This post has been taken out of context, so if you’re curious about the full article, just type the headline into Google.
Young adult literature is popular, as evidenced by the above post. What caught me most about this specific passage though was the mention that it is embarrassing that so many adults read young adult novels, the implication being that you’re hooked on to your teenage years. I don’t know about you, but I don’t wear any rose-colored glasses about my teenage years. I suppose the older one gets though, the more tempting it is to put on rose-colored glasses about one’s childhood, forgetting all the messy emotions you feel as you’re growing up, the total lack of freedom, having to be 100% dependent on people to care for you, and all sorts of other things that actually make me grateful that I am not a child anymore. I suppose one can wish to return to one’s childhood with the wisdom one has now, but no one is going to treat you as any less of a child just because you know arguing with your parents is senseless.
In any case, I find it offensive that young adult novels are still being held below adult novels and literary classics. Sure, there are some classics among young adult novels, but they’re classics for children, not classics overall. No one considers it embarrassing that there are kids who read adult books or that teens are forced to read classics they likely don’t relate to. But we’re still belittling young adult novels as less than other genres, even children’s literature, for reasons I can’t comprehend.
I suppose popularity breeds resentment, but books are popular for a reason. The public isn’t concerned about the nuances of writing so much as writers themselves, so they’re not as picky about artful writing as we are, which is probably why a book like Twilight was so popular among average readers but so scorned among the writing community.
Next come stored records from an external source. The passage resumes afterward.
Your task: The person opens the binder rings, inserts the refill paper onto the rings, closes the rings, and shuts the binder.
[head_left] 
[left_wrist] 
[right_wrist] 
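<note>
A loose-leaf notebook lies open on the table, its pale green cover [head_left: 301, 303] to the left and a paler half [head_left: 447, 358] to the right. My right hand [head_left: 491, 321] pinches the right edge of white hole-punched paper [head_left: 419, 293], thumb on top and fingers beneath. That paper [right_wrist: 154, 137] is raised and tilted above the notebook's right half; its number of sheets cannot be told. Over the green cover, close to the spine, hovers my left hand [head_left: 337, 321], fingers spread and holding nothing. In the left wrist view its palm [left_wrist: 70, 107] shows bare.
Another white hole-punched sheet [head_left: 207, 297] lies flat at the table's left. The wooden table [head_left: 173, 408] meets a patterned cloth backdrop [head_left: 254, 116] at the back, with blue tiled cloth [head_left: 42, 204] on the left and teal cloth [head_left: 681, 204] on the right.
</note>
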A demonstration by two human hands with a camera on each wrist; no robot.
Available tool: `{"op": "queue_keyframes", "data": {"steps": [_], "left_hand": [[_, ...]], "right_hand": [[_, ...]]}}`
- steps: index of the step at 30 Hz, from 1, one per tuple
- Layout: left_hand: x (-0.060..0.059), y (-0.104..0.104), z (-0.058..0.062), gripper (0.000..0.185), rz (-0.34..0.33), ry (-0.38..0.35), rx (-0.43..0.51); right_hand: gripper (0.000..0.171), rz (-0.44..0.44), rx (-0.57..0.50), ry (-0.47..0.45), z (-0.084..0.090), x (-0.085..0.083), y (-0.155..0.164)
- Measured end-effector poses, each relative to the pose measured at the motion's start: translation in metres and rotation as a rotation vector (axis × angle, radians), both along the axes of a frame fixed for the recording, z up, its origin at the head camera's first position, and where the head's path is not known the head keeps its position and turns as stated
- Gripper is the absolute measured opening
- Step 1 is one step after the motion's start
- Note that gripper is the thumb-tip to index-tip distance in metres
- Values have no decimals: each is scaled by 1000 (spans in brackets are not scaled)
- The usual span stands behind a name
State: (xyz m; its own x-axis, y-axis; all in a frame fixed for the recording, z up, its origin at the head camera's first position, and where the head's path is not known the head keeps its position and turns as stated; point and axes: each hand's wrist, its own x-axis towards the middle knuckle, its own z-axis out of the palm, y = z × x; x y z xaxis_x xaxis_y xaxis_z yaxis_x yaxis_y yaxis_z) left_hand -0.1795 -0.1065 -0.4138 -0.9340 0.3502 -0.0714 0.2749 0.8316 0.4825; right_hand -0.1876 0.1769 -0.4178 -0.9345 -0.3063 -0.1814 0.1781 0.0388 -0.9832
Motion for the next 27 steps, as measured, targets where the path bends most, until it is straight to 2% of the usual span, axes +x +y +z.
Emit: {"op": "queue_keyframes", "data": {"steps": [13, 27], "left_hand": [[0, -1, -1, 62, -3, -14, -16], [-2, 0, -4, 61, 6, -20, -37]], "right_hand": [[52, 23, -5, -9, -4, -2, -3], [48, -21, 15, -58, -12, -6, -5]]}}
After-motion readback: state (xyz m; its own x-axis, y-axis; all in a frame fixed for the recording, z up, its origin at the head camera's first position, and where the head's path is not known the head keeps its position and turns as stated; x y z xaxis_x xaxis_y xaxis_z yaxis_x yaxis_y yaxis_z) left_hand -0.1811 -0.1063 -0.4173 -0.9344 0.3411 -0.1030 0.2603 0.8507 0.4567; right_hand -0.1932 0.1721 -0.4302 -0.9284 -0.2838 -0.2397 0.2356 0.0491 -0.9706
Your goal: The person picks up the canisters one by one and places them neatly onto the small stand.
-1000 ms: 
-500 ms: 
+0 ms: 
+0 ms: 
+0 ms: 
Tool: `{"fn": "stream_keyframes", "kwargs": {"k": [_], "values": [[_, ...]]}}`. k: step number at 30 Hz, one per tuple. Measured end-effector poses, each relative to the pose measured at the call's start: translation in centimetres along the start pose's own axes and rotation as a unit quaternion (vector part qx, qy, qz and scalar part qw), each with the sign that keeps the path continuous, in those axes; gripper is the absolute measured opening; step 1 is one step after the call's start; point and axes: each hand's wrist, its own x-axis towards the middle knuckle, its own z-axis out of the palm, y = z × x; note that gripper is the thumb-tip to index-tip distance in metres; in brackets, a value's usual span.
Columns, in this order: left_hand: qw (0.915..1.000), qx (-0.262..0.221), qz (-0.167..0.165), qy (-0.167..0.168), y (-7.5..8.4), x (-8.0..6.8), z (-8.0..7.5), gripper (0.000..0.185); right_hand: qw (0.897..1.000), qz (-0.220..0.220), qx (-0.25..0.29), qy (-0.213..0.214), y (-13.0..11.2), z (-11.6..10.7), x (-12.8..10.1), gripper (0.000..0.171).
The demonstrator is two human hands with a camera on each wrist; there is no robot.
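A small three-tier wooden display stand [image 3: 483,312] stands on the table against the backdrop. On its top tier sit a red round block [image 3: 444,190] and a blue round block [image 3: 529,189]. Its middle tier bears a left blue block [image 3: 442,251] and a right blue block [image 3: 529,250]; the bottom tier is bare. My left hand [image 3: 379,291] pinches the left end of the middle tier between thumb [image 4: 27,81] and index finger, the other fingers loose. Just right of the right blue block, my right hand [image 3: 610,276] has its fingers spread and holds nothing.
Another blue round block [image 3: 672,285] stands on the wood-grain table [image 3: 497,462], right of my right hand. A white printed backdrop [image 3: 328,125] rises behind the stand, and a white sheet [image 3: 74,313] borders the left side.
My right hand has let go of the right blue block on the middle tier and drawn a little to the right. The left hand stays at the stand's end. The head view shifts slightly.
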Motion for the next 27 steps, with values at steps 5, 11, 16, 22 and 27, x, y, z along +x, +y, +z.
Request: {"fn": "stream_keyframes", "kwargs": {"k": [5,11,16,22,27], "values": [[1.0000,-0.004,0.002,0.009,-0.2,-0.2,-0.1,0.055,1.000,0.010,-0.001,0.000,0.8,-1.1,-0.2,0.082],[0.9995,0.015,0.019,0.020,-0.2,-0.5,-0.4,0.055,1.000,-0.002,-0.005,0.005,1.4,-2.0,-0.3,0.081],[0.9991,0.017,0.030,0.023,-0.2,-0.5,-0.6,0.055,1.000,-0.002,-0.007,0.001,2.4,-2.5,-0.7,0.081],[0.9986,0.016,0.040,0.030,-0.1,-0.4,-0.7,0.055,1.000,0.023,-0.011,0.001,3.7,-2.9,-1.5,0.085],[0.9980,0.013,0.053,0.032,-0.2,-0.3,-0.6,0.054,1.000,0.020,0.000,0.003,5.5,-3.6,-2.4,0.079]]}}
I don’t think young adult fiction is popular among adults because we want to re-claim our teen years. I think young adult fiction is popular among adults because we want to remind ourselves how messy the teen years actually are. And they are. They’re rife with muddled emotions, hormones that screw with every decision you make, relationships that can turn potentially disastrous; forced to act like an adult but treated as a child; and so many other things that make the young adult genre as popular as it is.
I love the young adult genre because I love dramatic character change and emotional stories. Teens are chockfull of the potential to develop dramatically, thus creating emotion-centered characters that are very much about themselves.
While Suzanne Collins may not have the best prose available, she sure the heck knows how to craft an ingenious story, and story should take precedence over whether or not you can create artful prose that rivals the prose of the classics (I shoot for both, but at the end of the day, I want readers to love my story more than my writing).
I think it’s fantastic that teen fiction is popular among adults. This popularity has brought more notice and awareness to the young adult genre as a whole, and I find that amazing. While some people still scoff, you can’t deny how popular young adult literature has become within the last ten years.